Family meals: Kids are far more apt to eat a variety of foods if they are eating with other people, especially if those people include a parent (they do want to spend time with you). Make meals enjoyable; talk about your and your kids’ day, something exciting that is coming up, ANYTHING other than whether your child is eating his meal or not.

Don’t be a short-order cook! Offer your child whatever you are making for the family at a meal, but include at least one thing in the meal that you know your child will eat. Put very small amounts of other foods on your child’s plate. Do not force her to eat it, but it needs to stay on her plate. It often takes many exposures to a new food before a child actually eats it. She needs to see it, see you eat it, touch it, smell it and maybe taste it and spit it out in order to eventually eat it and like it. If a child willingly takes a bite and swallows it, there is a very good chance that he will continue to eat that food as time goes on. Forcing or cajoling a child to eat a food, or withholding dessert if they don’t eat something is going to backfire. Do you ever remember liking a food after you were forced to sit in front of it until you ate it?

When pickiness affects your child’s health: Some kids’ pickiness is severe and may result in poor growth and/or actual nutrient deficiencies. This is often due to aversions to textures and/or tastes.  Undetected problems with chewing or swallowing may also result in picky eating. In these cases it can be helpful to work with a pediatric dietitian-nutritionist. For kids with chewing/swallowing issues, evaluation and treatment by a pediatric speech therapist who works with feeding issues is essential. For kids have sensory issues, work with a pediatric occupational therapist can help in reducing sensitivities to tastes and textures.
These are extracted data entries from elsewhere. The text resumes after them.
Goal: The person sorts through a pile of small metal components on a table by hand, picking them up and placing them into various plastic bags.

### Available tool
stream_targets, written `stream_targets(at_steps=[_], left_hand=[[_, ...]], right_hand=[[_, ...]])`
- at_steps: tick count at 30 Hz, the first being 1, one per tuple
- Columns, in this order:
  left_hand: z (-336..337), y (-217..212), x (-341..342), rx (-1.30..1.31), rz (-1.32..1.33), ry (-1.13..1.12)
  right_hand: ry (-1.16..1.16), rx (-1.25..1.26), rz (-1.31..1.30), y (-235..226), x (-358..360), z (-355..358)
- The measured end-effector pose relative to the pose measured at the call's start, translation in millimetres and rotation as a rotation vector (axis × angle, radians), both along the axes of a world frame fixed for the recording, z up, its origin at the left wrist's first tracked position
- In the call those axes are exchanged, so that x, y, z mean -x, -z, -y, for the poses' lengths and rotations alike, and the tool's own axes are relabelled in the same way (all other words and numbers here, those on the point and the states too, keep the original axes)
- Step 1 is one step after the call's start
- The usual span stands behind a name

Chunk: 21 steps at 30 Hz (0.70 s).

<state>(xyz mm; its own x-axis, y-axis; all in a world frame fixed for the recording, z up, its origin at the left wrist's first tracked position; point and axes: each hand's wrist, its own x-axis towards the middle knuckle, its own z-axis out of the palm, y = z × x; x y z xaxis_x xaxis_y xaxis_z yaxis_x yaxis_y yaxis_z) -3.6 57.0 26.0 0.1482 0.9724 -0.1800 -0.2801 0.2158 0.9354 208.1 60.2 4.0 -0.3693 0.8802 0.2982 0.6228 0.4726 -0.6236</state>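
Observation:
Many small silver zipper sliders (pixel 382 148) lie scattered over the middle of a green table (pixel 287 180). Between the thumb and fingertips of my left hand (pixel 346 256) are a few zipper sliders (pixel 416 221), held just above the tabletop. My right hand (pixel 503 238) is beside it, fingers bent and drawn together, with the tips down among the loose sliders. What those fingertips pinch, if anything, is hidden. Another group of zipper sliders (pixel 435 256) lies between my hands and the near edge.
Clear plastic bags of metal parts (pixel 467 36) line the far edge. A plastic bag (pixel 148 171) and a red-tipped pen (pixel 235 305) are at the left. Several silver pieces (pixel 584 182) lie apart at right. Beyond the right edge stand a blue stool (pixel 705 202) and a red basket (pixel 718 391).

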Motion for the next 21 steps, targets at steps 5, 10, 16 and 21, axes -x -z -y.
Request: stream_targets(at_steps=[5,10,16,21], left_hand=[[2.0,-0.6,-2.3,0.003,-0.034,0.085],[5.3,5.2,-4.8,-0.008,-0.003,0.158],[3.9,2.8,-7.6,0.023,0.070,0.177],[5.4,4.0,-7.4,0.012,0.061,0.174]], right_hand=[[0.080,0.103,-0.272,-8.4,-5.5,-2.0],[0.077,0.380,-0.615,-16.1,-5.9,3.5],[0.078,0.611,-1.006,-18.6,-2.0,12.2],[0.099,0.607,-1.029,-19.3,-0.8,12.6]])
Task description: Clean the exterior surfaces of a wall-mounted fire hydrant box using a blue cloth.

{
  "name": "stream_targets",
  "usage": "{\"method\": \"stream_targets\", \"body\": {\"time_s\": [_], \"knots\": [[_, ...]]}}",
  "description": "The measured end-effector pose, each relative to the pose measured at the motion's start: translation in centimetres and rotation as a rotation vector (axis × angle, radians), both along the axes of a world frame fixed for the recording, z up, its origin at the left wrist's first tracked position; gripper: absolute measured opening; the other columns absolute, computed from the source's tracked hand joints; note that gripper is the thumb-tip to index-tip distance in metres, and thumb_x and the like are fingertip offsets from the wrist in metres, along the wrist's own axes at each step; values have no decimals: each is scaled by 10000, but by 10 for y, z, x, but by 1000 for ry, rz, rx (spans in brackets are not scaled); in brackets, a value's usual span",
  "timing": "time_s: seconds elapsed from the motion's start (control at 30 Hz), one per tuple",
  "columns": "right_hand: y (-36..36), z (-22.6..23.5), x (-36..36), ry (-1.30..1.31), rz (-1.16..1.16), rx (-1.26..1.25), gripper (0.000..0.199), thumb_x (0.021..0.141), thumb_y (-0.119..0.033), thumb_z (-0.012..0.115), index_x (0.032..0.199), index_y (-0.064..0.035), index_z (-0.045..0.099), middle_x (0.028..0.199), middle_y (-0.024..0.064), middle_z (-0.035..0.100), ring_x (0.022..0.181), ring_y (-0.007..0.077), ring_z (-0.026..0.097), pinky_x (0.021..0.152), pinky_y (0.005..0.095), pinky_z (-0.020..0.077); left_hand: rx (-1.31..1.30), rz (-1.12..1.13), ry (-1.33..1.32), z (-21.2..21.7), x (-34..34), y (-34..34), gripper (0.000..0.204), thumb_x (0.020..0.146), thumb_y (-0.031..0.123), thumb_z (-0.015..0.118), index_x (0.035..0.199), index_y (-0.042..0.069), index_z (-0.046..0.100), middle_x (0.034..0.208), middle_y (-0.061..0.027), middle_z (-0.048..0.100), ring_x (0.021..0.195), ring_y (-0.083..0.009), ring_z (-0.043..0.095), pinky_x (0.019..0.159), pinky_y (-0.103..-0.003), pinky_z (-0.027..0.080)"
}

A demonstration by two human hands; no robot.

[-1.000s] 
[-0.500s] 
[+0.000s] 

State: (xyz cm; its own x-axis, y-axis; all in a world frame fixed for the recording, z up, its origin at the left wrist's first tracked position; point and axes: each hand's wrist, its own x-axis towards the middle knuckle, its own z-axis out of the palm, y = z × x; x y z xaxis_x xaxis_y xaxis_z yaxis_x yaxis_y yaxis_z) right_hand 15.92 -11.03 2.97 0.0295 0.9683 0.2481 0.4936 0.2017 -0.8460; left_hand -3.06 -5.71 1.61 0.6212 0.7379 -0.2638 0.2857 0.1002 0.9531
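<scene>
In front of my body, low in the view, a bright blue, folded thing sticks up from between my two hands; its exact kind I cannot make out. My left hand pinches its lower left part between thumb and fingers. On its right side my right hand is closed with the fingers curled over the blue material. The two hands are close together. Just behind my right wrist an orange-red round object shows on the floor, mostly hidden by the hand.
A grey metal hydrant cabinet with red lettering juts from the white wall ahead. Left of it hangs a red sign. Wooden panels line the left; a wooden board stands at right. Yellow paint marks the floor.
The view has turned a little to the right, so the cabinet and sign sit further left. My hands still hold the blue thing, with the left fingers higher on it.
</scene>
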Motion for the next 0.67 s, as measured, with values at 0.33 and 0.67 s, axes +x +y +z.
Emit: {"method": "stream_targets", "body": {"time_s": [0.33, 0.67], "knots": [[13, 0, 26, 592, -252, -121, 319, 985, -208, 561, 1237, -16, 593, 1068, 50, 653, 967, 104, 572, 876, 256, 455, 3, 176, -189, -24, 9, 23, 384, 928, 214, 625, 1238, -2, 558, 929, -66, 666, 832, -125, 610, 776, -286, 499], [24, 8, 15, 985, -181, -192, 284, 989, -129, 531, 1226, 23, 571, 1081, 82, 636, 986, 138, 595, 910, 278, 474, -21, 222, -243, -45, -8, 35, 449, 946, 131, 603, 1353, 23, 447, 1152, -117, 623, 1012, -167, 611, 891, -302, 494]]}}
If this sounds like your child, check out the book: Food Chaining: The Proven 6-Step Plan to Stop Picky Eating, Solve Feeding Problems, and Expand Your Child’s Diet by Cheryl Fraker, Marc Fishbein, Sibyl Cox and Laura Walbert. This book explains they “why’s” behind severe picky eating and gives a very practical plan for gradually expanding a child’s eating.

Other references
Healthy Choices, Healthy Children, A Guide to Raising Fit, Happy Kids by Lori Brizee with Sue Schumann Warner is a basic primer on healthy eating for kids. Chapter 6, “Help for Picky Eaters” is focused on helping your child to expand his eating choices.

How to Get Your Kid to Eat, But Not Too Much by Ellyn Satter, and the website: http://ellynsatterinstitute.org/index.php. Both this book and website have
many great ideas on helping improve kids’ eating.